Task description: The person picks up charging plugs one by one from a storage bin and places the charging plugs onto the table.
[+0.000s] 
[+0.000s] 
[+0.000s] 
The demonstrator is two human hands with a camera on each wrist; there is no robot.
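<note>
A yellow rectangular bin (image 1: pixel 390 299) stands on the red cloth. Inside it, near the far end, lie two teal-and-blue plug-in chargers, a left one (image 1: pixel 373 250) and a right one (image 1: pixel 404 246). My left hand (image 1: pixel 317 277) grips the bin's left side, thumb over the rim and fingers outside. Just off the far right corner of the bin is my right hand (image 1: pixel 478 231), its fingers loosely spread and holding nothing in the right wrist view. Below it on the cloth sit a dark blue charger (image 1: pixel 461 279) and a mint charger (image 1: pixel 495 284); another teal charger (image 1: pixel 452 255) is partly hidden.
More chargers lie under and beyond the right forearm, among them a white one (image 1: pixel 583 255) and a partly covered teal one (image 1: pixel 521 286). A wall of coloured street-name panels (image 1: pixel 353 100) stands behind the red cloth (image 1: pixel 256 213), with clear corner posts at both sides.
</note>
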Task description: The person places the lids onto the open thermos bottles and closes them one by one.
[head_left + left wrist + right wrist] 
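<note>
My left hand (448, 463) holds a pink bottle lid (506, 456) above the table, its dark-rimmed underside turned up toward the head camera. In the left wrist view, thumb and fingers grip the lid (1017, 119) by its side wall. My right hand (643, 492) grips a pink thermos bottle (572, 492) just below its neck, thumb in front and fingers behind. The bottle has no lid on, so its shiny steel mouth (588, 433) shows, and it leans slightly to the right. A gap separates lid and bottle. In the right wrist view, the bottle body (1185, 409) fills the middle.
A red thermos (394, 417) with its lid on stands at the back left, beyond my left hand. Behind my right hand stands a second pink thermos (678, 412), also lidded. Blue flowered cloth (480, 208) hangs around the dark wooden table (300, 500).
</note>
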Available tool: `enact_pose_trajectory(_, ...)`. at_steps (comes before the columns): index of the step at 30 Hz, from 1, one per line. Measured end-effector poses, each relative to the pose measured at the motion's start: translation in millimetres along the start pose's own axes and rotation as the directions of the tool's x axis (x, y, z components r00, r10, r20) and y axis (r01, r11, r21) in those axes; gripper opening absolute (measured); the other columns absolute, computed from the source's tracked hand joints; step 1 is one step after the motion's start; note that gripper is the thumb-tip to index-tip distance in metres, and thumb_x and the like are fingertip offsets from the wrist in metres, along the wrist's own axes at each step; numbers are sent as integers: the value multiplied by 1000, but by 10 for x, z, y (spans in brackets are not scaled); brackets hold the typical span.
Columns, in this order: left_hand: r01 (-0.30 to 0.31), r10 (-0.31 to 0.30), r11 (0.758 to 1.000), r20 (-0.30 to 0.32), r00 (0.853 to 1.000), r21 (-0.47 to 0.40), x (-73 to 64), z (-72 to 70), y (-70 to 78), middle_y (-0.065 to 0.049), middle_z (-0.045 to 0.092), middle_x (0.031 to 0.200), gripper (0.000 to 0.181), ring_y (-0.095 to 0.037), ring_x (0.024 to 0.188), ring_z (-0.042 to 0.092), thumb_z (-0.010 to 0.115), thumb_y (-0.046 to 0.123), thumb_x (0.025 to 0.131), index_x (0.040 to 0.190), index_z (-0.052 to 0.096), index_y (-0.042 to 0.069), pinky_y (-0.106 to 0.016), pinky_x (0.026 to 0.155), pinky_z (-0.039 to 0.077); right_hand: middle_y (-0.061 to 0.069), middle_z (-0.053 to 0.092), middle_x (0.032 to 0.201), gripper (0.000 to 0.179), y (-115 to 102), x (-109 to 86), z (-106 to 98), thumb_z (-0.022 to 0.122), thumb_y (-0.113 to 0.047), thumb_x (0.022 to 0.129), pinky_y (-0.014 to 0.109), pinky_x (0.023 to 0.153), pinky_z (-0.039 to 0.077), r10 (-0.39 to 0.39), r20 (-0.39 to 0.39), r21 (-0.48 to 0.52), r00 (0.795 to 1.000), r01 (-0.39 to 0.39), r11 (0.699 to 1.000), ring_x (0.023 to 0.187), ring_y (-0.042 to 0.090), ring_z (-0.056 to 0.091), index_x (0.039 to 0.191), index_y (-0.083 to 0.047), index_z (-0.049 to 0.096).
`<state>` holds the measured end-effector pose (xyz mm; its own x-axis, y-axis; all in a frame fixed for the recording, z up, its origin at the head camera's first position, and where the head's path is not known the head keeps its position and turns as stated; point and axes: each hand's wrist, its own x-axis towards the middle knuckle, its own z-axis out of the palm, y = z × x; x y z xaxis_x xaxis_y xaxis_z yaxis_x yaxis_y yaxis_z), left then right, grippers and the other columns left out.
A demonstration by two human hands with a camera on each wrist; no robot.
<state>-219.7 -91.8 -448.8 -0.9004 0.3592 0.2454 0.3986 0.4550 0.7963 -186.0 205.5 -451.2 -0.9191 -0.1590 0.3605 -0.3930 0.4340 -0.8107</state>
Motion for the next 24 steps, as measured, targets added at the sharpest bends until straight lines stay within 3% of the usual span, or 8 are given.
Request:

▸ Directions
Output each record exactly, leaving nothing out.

▸ Solution to this exercise
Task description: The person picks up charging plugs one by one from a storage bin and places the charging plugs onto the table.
[+0.000s] 
[+0.000s] 
[+0.000s] 
The demonstrator is two human hands with a camera on each wrist; there is no robot.
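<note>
A yellow rectangular bin (image 1: pixel 390 299) stands on the red cloth. Inside it, near the far end, lie two teal-and-blue plug-in chargers, a left one (image 1: pixel 373 250) and a right one (image 1: pixel 404 246). My left hand (image 1: pixel 317 277) grips the bin's left side, thumb over the rim and fingers outside. Just off the far right corner of the bin is my right hand (image 1: pixel 478 231), its fingers loosely spread and holding nothing in the right wrist view. Below it on the cloth sit a dark blue charger (image 1: pixel 461 279) and a mint charger (image 1: pixel 495 284); another teal charger (image 1: pixel 452 255) is partly hidden.
More chargers lie under and beyond the right forearm, among them a white one (image 1: pixel 583 255) and a partly covered teal one (image 1: pixel 521 286). A wall of coloured street-name panels (image 1: pixel 353 100) stands behind the red cloth (image 1: pixel 256 213), with clear corner posts at both sides.
</note>
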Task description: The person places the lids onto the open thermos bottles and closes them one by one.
[head_left + left wrist + right wrist] 
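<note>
My left hand (448, 463) holds a pink bottle lid (506, 456) above the table, its dark-rimmed underside turned up toward the head camera. In the left wrist view, thumb and fingers grip the lid (1017, 119) by its side wall. My right hand (643, 492) grips a pink thermos bottle (572, 492) just below its neck, thumb in front and fingers behind. The bottle has no lid on, so its shiny steel mouth (588, 433) shows, and it leans slightly to the right. A gap separates lid and bottle. In the right wrist view, the bottle body (1185, 409) fills the middle.
A red thermos (394, 417) with its lid on stands at the back left, beyond my left hand. Behind my right hand stands a second pink thermos (678, 412), also lidded. Blue flowered cloth (480, 208) hangs around the dark wooden table (300, 500).
</note>
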Available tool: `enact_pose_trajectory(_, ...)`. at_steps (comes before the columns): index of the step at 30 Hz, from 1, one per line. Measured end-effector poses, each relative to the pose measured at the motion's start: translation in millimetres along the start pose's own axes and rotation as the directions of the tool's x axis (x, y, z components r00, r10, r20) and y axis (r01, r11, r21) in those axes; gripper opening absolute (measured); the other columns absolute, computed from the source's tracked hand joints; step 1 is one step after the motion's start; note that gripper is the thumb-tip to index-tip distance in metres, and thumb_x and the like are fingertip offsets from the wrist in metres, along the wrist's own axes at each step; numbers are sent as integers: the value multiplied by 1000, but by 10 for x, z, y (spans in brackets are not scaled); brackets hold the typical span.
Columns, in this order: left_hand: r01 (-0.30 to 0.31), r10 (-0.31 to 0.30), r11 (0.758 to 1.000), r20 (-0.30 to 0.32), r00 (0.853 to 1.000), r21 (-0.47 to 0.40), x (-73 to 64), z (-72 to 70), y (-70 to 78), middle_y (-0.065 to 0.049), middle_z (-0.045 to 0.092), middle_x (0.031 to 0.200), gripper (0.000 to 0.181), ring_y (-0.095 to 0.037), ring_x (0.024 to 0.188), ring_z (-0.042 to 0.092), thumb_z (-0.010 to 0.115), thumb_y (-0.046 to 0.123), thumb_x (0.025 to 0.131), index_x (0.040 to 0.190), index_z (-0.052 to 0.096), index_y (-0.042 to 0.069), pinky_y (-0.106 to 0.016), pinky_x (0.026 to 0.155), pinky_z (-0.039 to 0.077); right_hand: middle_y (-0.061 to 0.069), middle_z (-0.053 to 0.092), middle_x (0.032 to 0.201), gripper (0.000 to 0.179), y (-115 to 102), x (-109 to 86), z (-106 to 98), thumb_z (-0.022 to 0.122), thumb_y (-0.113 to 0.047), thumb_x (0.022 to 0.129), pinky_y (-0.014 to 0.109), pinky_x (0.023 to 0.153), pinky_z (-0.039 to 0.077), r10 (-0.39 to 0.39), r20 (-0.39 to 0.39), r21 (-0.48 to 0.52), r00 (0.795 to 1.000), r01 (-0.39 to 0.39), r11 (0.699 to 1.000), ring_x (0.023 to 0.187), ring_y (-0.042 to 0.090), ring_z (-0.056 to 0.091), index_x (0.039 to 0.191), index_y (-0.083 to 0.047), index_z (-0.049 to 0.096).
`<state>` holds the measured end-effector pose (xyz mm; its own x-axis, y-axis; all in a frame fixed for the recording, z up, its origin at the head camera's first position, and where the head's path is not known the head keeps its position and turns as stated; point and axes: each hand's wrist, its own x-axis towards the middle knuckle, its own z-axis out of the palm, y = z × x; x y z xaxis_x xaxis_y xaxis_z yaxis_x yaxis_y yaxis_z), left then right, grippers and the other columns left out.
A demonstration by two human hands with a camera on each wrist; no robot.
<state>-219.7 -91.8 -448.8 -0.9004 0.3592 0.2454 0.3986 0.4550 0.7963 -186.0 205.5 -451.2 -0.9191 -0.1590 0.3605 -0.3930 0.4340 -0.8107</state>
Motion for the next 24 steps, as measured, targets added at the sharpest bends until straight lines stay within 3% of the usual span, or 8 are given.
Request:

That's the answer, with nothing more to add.